Unsere Anwesenheit im Kriegsgebiet war für die nicaraguanische Grenzbeöl­kerung ein großer Trost, und sie gab ihr einen gewissen Schutz. Die Contras scheuten sich, amerikanische Staatsbür­ger in ihre Angriffe einzubeziehen.

Wir beschlossen, unsere Anwesenheit zu einer dauerhaften Sache zu machen, und wir wollten das auf eine sehr öf­fentliche und sichtbare Weise tun, um unsere Solidarität mit den Opfern der Außenpolitik unseres Landes auszu­drücken und auch, um diese Außenpoli­tik in die öffentliche Diskussion zu bringen. Es ist nicht ungefährlich, an ei­nem solchen Ort eine internationale Anwesenheit einzurichten. Doch die Be­reitschaft, diese Gefahr auf sich zu nehmen und das eigene Leben einzuset­zen, ist für unser Vorhaben unabding­bar."

Nach ihrer Rückkehr aus dem Grenzge­biet begannen Teilnehmer der Gruppe, ihren Plan zu verwirklichen. Zwei Mo­nate später wurde auch unsere Kommu­nität "Sojourners" eingeladen, an dem Projekt mitzuwirken.

Das "Zeugnis für den Frieden" wird von nordamerikanischen Christen getragen, die die US-Politik gegen Nicaragua für falsch halten und meinen, daß diese Po­litik die Situation für Nicaragua nur ver­schlimmert. Es ist ein Versuch, unser Gewissen so sprechen zu lassen, daß dies politisch kostspielig wird für die Verwicklung der USA in Nicaragua.
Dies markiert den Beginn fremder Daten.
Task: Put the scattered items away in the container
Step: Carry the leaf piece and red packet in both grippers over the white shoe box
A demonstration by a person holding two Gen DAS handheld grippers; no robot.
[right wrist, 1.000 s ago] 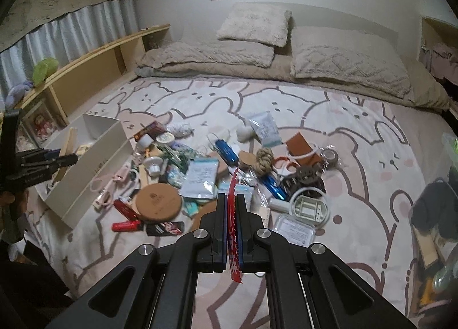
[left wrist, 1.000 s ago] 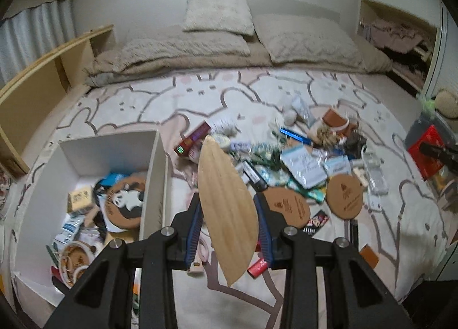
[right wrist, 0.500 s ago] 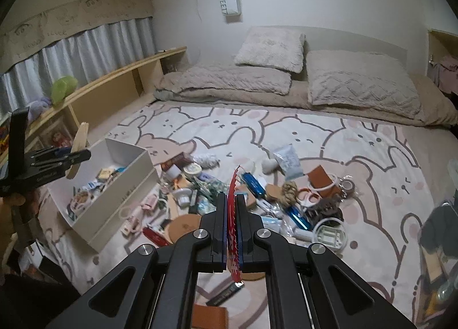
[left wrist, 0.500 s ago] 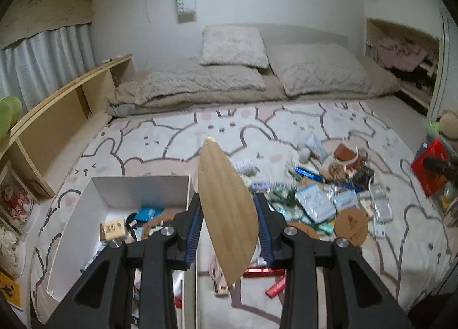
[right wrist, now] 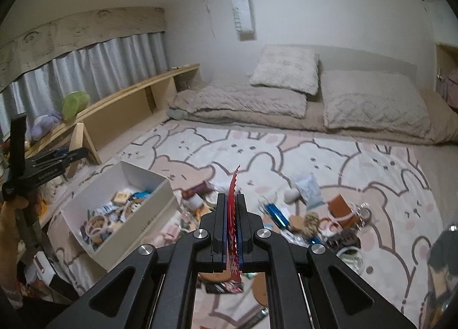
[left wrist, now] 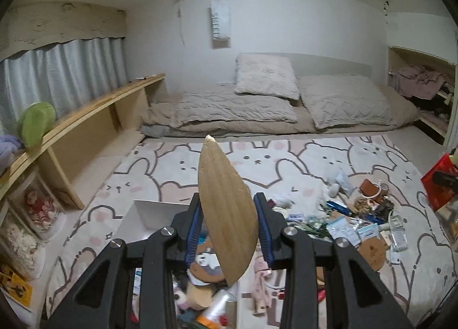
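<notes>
Both claws have risen since a second ago: far more of the back wall and ceiling shows in each view, and the clutter has dropped low in the frames. Scattered items (right wrist: 312,223) lie spread over the bunny-print rug (right wrist: 286,154), mostly right of the white box (right wrist: 143,226), which sits near the rug's left edge, already part filled. Pillows (left wrist: 266,80) and a quilt line the rug's far edge, and a low wooden shelf (left wrist: 94,117) runs along the left wall with a green plush (left wrist: 35,121) on it.

The left claw (left wrist: 227,223) is clamped on a leaf-shaped wooden piece (left wrist: 226,214), held edge-up directly above the box, hiding much of its contents. The right claw (right wrist: 231,220) is pinched tight on a thin red packet (right wrist: 232,214) with a sawtooth edge, over the clutter just right of the box.

Only the right wrist view shows the box whole, along with the left claw at the far left edge and the hand (right wrist: 10,217) gripping its handle. Only the left wrist view shows the open closet (left wrist: 420,85) at the right wall.
</notes>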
Alle Beteiligten am "Friedenszeugnis" fühlen sich bei dieser Aktion verpflich­tet, politisch unabhängig zu bleiben. Was wir miteinander teilen, ist die tiefe Sorge um die Opfer militärischer Ge­walt in diesem Gebiet. Unser zentrales Aktionsprinzip ist eine Gewaltlosigkeit des Wortes und der Tat.